Giving the judgment of the court, Lord Phillips held that in the circumstances ‘it would not be right for this court to hold that the sole or decisive test should have been applied rather than the provisions of the 2003 Act’ (see para 117 of the judgment). This decision is in direct conflict with the ECtHR’s earlier decision in Al-Khawaja v United Kingdom (2009) 49 EHRR 1 in which the ‘sole and decisive’ test was applied to very similar facts. In so holding, Lord Phillips appears to have based the court’s rejection of the test on two grounds. Firstly, Lord Phillips stated that ‘the sole or decisive test produces a paradox. It permits the court to have regard to evidence if [it is] peripheral, but not where it is decisive. The more cogent the evidence the less it can be relied upon.’ But is it right to assume that merely because an item of evidence is decisive of guilt it is also cogent? Even if the paradox exists, Lord Phillips ignores its flipside: the more decisive the evidence, the more necessary it is for the accused to be able to test it.

The second ground is one of practicality. In Lord Phillips’ view,

…a direction to the jury that they can have regard to a witness statement as supporting evidence but not as decisive evidence would involve them in mental gymnastics that few would be equipped to perform. [see para 90 of the judgment]

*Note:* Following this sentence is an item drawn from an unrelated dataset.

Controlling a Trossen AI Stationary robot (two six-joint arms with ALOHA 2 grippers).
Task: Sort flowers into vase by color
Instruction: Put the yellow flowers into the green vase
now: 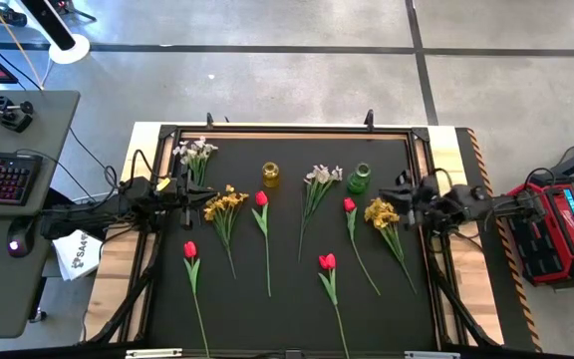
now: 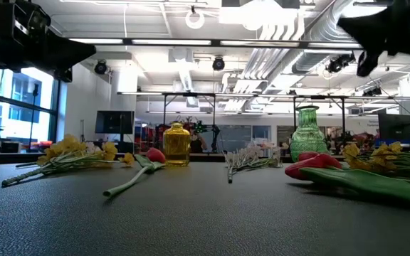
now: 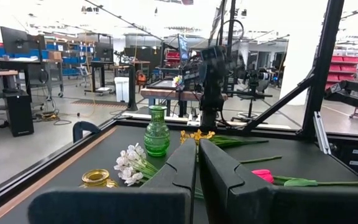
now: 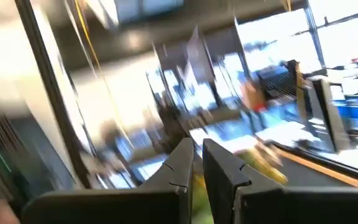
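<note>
Here your flowers lie flat on the dark counter, thin green stems trailing toward the near edge, blooms toward the yellow glass vase and green glass vase. Your left hand and right hand flank them, both closed, empty.

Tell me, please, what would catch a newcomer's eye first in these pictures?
Probably the flowers strewn flat across the black table: red tulips, yellow sprays and white sprays, none yet in a vase. Next, the yellow vase and green vase standing empty near the far edge. The left gripper and right gripper wait shut at the table's sides, holding nothing.
</note>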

In the case of hearsay evidence, this ground of objection is more persuasive since traditionally questions of evidential weight have been left to the jury. However, it would be quite possible, in the case of anonymous witnesses, for the court to consider how a reasonable jury would treat the testimony of a proposed witness on the basis of the contents of their witness statement. If the court concluded that a reasonable jury could convict solely or decisively on the basis of anonymous testimony, the application for anonymity should be rejected.

Whilst primarily concerned with the admission of statements made by absent witnesses under the CJA 2003, the decision in Horncastle may well be taken to apply to anonymous witness evidence. In an important dictum not forming part of the ratio in Horncastle, Lord Phillips stated:

So far as a sole or decisive rule is concerned, I am not persuaded that there is a difference in principle between its existence in relation to absent witness and its existence in relation to anonymous witnesses. Each situation results in a potential disadvantage to the defendant…I cannot see why a sole or decisive test should apply in the case of anonymous evidence but not in the case of a witness statement. [see para 50 of the judgment]

At the time of writing [this piece was originally written in the summer of 2010 - see update below] the Grand Chamber of the ECtHR are considering an appeal by the UK government against the decision in Al-Khawaja. The outcome of the appeal is difficult to predict. Push come to shove, the Grand Chamber has three options. Firstly, they could agree with the Supreme Court’s analysis in Horncastle and simply hold that even where the evidence in question is sole and decisive a breach of Article 6 may not automatically follow.. This is unlikely, since the court will want to save face. Secondly, the court may seek to justify the test on the basis of an extrinsic, rather than instrumental, theory of the right to confrontation, rooting the rule within a societal or dignity-based rationale. Or thirdly, they may simply affirm the existing rule more forcefully.

UPDATE ON AL-KHAWAJA v UNITED KINGDOM 

The text in this blog post was originally drafted in the summer of 2010. Since that time,  Al-Khawaja v United Kingdom went from the Fourth Section Chamber decision cited in the post above and was heard by the Grand Chamber. The Grand Chamber’s decision can be found here.

In the original draft I set out three possible ways in which the Grand Chamber would deal with the issue (see the paragraph immediately above this update). In the event, the GC went for option one. The GC held that a conviction based solely or decisively on the statement of an absent witness would not automatically result in a breach of Article 6. However, the court went on to say that counterbalancing factors had to be in place, including strong procedural safeguards, to compensate for the difficulties caused to the defence. 

In other words, the GC swallowed the Supreme Court’s decision in Horncastle wholesale.